Spark 窗口查询
相关代码: https://github.com/staticor/WindowQueryInSparkHive.git
什么是窗口查询
示例1
PARTITION BY country ORDER BY date ROWS BETWEEN UNBOUNDED PRECEDING AND CURRENT ROW
示例2
PARTITION BY country ORDER BY date ROWS BETWEEN 3 PRECEDING AND 3 FOLLOWING
示例1的Spark链式实现
Window.partitionBy("country").orderBy("date").rowsBetween(Window.unboundedPreceding, Window.currentRow)
示例2的Spark链式实现
Window.partitionBy("country").orderBy("date").rowsBetween(-3, 3)
如果不引入partition by , 那将是全局排序。 用到了partition by 就会针对指定的列划分子窗口。
一般来说会对窗口执行 order by 排序算子。
定义窗口由两个类实现: Window.scala, WindowSpec.scala
rowsBetween
开窗上下边界有这几种情形:
- unbounded preceding 输入数据第一行
- unbounded following 输入数据最后一行
- current row ( 即整数0) 当前行
如果是传入的整数, 正整数或负整数,对应的是间隔偏移量,表示的即为一个滑动窗口; 比如-3 表示当前行之前的3行,+4 表示接下来之后的4行, [-3, 4]
这是一个包括左右端点的窗口,一共有8条数据的滚动窗口。
WindowSpec的核心构造函数是 rowsBetween
源码 (WindowSpec.scala, rowsBetween)
def rowsBetween(start: Long, end: Long): WindowSpec = {
val boundaryStart = start match {
case 0 => CurrentRow
case Long.MinValue => UnboundedPreceding
case x if Int.MinValue <= x && x <= Int.MaxValue => Literal(x.toInt)
case x => throw QueryCompilationErrors.invalidBoundaryStartError(x)
}
val boundaryEnd = end match {
case 0 => CurrentRow
case Long.MaxValue => UnboundedFollowing
case x if Int.MinValue <= x && x <= Int.MaxValue => Literal(x.toInt)
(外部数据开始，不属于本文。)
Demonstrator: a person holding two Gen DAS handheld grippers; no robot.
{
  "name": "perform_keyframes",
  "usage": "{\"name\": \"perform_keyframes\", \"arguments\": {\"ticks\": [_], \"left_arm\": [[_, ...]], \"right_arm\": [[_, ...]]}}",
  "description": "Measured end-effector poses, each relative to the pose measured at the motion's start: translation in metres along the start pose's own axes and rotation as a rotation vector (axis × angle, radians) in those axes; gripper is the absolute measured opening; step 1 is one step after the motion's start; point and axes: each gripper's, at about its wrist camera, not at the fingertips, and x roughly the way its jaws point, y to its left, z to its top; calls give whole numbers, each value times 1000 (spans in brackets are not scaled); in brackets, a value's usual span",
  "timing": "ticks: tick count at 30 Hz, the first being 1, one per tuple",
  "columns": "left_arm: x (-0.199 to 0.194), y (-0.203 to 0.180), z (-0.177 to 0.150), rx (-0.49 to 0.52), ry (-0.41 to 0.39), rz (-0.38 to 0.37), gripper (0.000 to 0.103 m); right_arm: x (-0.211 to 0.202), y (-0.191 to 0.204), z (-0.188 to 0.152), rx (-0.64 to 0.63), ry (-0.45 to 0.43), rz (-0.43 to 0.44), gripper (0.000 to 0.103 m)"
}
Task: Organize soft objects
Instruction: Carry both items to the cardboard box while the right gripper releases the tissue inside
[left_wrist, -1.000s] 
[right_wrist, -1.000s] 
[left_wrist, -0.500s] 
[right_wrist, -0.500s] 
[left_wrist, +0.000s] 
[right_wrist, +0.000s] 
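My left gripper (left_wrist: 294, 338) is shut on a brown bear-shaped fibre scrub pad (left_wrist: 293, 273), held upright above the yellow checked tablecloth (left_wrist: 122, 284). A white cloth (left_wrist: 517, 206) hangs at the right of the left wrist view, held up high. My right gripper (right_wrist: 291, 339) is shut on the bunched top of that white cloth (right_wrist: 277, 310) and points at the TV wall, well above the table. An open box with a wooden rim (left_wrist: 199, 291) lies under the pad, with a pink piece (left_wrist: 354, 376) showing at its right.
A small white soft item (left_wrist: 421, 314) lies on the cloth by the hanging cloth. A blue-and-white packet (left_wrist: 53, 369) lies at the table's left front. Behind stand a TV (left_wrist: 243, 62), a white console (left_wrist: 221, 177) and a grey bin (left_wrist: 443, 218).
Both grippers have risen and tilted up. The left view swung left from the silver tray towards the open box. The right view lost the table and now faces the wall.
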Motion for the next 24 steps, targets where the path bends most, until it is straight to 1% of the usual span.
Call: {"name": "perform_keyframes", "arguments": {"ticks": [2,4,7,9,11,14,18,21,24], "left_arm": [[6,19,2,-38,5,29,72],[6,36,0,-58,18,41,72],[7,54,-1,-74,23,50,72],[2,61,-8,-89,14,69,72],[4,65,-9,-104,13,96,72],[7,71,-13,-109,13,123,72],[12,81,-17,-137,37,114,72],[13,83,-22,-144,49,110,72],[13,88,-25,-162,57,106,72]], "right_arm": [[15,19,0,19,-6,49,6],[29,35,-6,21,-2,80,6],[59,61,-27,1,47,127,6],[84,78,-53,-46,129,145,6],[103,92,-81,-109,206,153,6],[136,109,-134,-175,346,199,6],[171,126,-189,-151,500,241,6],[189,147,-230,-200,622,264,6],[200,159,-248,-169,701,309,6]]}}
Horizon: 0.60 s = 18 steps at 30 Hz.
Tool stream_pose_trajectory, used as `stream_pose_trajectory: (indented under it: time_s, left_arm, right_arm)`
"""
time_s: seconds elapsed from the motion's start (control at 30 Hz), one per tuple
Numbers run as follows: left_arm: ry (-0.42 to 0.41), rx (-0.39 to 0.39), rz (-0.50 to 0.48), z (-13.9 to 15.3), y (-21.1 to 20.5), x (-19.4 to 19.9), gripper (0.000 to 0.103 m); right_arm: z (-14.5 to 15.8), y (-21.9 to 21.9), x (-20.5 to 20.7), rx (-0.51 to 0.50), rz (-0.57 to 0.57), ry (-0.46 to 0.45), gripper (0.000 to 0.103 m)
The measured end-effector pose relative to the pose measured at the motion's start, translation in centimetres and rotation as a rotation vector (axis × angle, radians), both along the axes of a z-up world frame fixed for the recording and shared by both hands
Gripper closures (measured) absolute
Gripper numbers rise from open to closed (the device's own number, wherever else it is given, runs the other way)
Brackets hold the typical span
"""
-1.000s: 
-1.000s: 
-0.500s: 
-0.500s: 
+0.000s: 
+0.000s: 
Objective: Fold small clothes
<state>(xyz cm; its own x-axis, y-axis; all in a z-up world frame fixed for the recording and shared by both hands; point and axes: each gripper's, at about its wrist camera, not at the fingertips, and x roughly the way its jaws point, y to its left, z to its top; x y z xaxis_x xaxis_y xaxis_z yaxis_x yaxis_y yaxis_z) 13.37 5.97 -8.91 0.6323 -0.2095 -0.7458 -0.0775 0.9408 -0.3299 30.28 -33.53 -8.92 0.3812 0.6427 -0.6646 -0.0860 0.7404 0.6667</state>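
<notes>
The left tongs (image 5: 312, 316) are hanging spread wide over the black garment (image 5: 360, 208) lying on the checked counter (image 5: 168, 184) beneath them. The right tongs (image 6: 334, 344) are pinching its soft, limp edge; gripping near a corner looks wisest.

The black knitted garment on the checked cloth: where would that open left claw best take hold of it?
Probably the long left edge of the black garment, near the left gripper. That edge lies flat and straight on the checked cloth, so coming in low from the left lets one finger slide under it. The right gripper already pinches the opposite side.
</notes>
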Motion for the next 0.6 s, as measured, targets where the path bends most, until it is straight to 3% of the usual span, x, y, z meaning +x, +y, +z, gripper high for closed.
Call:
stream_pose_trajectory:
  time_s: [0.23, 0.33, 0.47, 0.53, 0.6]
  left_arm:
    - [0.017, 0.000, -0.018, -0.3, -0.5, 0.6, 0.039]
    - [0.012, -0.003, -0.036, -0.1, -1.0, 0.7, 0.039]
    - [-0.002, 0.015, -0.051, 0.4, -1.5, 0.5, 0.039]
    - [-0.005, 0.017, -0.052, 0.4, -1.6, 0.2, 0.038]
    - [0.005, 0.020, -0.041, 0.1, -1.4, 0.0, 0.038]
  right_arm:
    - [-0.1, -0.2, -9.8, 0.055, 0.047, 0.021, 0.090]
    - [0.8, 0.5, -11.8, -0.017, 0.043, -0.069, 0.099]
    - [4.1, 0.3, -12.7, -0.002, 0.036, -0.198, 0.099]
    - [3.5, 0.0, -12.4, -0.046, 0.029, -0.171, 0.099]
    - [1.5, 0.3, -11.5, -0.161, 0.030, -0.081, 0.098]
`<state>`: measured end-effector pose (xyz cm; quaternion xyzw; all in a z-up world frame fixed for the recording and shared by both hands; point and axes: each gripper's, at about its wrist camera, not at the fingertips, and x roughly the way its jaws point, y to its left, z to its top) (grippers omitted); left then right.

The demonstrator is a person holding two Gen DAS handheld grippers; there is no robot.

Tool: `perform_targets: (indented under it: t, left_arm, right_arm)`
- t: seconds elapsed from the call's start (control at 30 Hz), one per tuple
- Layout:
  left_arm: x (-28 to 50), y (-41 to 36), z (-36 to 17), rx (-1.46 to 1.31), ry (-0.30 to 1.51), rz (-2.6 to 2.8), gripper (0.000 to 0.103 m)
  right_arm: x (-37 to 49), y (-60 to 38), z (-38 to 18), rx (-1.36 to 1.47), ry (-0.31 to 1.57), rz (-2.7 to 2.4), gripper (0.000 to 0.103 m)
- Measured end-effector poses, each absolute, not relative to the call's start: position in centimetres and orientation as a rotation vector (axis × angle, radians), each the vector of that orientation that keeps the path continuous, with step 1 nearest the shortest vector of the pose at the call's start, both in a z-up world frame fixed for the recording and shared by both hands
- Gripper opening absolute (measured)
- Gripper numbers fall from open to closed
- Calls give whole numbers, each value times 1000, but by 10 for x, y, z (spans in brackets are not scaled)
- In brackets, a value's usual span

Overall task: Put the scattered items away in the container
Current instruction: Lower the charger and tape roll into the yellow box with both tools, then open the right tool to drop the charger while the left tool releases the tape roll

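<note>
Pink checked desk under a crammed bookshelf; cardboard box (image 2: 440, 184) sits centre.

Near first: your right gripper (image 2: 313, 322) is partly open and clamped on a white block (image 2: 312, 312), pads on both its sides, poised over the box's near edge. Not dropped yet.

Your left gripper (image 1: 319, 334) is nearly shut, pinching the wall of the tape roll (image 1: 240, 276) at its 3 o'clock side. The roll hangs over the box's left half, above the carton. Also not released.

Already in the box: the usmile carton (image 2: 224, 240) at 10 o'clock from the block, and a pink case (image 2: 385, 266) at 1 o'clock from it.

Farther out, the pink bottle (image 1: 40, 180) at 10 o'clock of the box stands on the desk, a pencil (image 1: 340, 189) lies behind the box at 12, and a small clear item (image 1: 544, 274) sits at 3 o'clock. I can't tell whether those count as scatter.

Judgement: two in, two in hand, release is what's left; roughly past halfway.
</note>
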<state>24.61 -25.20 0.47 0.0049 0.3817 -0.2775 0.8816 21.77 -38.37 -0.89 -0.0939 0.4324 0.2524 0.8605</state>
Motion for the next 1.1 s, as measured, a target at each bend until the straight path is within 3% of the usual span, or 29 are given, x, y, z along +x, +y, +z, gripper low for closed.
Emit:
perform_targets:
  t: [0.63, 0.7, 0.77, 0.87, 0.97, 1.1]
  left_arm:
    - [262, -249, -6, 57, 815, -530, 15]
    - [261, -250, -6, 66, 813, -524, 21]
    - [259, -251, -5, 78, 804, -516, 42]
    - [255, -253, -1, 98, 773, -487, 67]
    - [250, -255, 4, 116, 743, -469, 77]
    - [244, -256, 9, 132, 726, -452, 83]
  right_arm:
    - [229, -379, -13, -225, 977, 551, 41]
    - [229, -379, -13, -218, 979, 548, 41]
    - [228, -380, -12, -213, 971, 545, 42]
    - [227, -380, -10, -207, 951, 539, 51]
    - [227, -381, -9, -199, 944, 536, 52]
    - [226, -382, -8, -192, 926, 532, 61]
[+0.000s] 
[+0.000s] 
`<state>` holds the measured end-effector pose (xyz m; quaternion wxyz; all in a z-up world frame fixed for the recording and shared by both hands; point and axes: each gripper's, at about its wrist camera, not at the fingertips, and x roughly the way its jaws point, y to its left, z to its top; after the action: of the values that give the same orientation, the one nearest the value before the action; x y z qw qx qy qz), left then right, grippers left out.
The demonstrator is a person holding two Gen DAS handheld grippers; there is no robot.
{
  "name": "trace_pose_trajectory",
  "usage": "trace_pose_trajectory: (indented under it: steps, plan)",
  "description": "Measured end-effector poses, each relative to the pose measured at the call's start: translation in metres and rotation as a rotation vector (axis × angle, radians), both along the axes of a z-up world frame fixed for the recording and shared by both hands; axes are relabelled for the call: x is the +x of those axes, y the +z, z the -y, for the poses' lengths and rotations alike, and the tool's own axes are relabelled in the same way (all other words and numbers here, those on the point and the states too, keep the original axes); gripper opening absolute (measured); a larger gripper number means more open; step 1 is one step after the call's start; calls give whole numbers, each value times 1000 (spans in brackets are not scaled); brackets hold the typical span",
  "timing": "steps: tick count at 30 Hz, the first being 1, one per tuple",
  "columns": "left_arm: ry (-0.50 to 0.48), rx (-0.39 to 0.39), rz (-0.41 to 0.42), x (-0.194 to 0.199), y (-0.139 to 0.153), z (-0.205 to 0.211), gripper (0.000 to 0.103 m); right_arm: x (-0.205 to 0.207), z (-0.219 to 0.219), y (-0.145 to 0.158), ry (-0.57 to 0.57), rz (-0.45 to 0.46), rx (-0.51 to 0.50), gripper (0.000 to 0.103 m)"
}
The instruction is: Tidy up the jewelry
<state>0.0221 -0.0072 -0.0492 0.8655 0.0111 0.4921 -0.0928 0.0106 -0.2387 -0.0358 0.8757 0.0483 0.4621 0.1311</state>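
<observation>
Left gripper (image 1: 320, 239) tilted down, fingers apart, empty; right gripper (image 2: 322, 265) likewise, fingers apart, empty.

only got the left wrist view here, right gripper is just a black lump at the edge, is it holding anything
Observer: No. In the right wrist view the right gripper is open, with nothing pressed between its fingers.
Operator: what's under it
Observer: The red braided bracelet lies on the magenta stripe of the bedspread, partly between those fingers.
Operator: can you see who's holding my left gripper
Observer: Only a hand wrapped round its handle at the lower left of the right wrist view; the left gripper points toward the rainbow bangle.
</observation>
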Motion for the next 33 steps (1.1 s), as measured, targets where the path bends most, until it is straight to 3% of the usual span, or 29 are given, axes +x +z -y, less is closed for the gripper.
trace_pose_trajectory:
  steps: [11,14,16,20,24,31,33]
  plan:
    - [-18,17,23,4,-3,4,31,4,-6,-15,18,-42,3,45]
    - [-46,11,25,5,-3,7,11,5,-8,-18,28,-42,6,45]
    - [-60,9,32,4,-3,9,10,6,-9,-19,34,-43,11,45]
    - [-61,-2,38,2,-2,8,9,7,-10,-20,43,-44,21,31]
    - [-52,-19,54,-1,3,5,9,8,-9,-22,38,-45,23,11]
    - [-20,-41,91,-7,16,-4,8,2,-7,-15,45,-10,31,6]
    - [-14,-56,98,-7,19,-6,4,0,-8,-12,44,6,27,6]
case x => throw QueryCompilationErrors.invalidBoundaryEndError(x)
}
new WindowSpec(
partitionSpec,
orderSpec,
SpecifiedWindowFrame(RowFrame, boundaryStart, boundaryEnd))
}
窗口的属性
- partitionSpec
- orderSpec
- SpecifiedWindowFrame
SpecifiedWindowFrame
是一个case class。
case class SpecifiedWindowFrame(frameType: FrameType, lower: Expression, upper: Expression) extends WindowFrame
partitionSpec 和 orderSpec 是把数据分桶和桶内排序, 第三部分是确定窗口范围。
WindoSpecDefinition
执行计划分析
import spark.implicits._
import org.apache.spark.sql.functions._
val df: DataFrame = Seq((1, "a"), (1, "a"), (2, "a"), (1, "b"), (2, "b"), (3, "b"))
.toDF("id", "category")
val byCategoryOrderedById =
Window.partitionBy("category")
.orderBy("id")
.rowsBetween(Window.currentRow, 1)
val frame: DataFrame = df.withColumn("sum", sum("id") over byCategoryOrderedById)
输出结果
================ analyzed ====================
Project [id#7, category#8, sum#12L]
+- Project [id#7, category#8, sum#12L, sum#12L]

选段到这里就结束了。